• **PROBLEM DESCRIPTION**
Of all the lines below, return only those starting with the line holding "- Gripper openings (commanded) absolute" and going on through the line holding "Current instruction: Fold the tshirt", exactly as written.

Content starts

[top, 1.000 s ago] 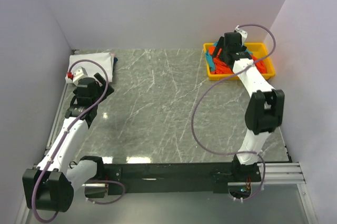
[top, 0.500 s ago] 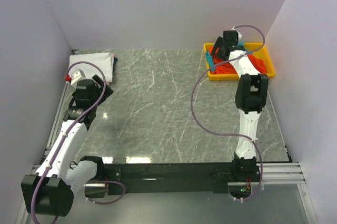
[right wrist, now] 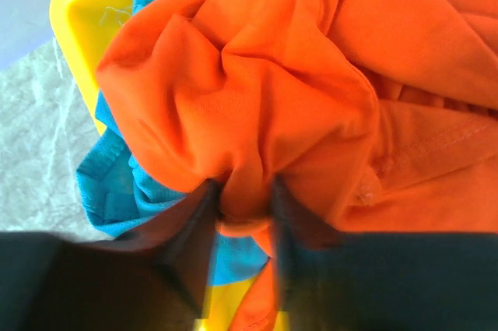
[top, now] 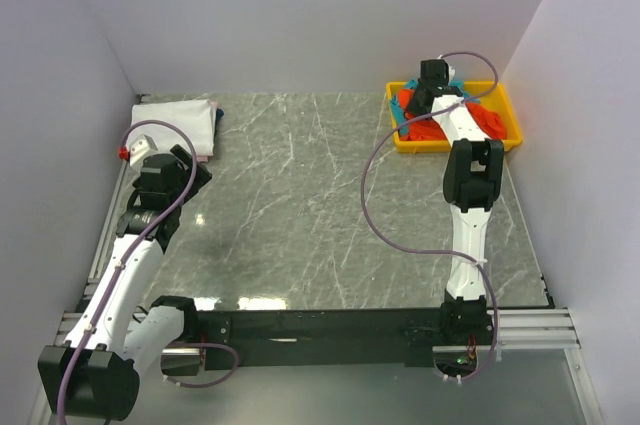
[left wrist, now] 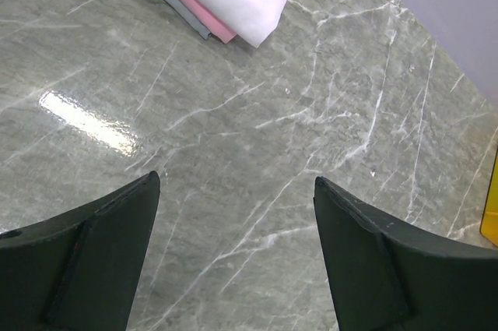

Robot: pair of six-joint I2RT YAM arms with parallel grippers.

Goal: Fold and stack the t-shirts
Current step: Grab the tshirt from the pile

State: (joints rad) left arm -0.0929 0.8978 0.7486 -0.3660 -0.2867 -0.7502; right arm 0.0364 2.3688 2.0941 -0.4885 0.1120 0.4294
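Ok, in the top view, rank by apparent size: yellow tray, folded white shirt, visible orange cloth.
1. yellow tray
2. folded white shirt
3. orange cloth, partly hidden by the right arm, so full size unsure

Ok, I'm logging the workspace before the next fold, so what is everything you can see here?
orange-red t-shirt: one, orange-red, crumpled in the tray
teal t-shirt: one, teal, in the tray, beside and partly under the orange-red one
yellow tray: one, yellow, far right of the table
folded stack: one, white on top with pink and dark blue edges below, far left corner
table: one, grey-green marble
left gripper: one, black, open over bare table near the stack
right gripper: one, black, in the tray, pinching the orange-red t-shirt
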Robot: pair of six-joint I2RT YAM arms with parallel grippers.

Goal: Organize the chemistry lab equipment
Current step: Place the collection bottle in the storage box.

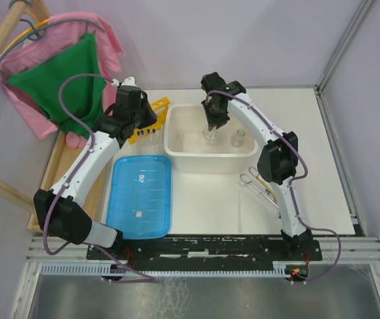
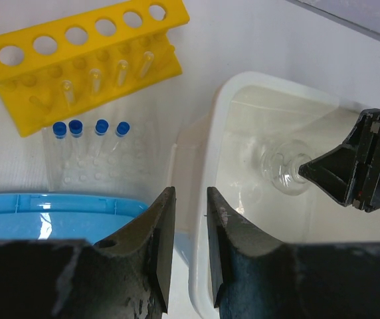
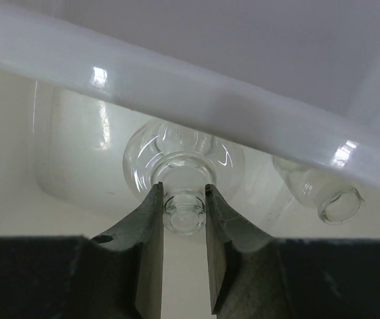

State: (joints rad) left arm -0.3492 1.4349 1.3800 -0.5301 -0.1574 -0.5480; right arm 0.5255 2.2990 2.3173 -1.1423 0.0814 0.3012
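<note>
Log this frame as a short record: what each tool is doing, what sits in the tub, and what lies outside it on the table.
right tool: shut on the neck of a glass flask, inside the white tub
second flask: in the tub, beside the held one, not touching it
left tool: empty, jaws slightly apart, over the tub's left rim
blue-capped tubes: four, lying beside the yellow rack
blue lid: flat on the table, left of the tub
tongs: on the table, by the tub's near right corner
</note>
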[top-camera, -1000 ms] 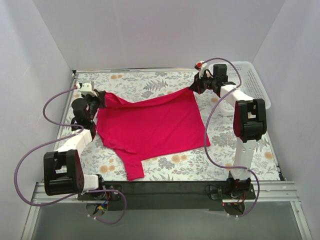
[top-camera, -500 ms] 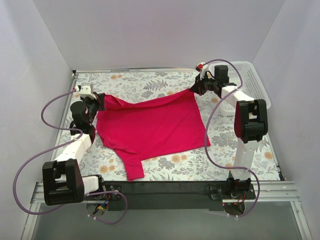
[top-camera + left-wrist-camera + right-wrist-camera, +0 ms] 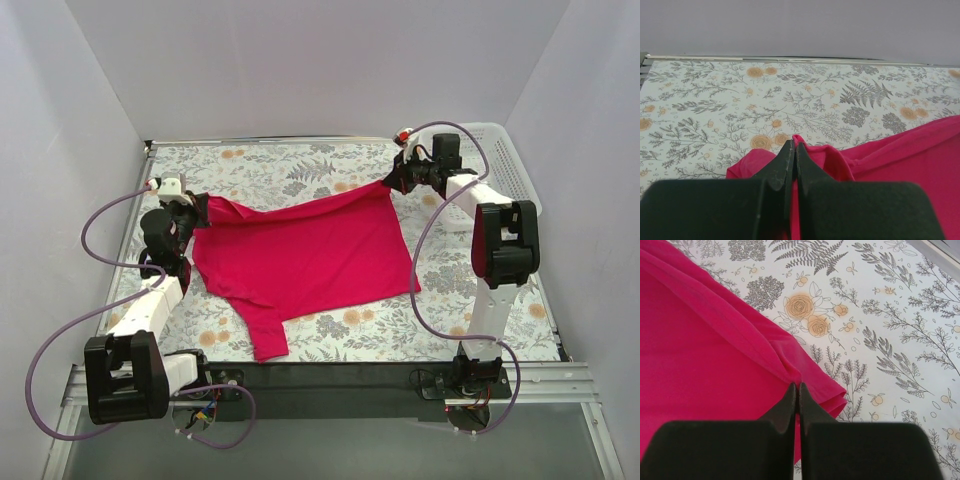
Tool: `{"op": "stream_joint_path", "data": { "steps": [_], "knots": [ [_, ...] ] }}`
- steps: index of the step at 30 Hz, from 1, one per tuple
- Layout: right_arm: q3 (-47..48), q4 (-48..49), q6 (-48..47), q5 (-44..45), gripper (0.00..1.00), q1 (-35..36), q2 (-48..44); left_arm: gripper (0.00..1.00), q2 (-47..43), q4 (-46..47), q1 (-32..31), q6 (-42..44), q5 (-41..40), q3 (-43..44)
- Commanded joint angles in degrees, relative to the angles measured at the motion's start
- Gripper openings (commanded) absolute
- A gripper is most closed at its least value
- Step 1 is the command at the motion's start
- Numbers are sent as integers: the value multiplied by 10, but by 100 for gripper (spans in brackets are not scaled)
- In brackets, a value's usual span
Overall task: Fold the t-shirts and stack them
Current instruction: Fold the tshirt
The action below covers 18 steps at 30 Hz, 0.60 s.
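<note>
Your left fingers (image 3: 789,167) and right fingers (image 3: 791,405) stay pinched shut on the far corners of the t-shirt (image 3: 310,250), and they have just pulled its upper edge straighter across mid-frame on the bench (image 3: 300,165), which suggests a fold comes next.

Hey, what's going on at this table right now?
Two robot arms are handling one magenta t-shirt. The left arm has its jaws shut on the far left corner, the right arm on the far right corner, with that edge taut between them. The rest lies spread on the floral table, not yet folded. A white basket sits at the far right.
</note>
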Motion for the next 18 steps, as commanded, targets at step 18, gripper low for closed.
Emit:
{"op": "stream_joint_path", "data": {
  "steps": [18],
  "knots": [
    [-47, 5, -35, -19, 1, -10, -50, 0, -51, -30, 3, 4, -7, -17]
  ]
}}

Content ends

• **TASK RESPONSE**
- Gripper openings (commanded) absolute
- A gripper is most closed at its least value
- Step 1 is the command at the motion's start
- Numbers are sent as integers: the value multiplied by 10, but by 100 for gripper (spans in brackets are not scaled)
- In brackets, a value's usual span
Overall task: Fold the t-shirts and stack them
Current instruction: Fold the tshirt

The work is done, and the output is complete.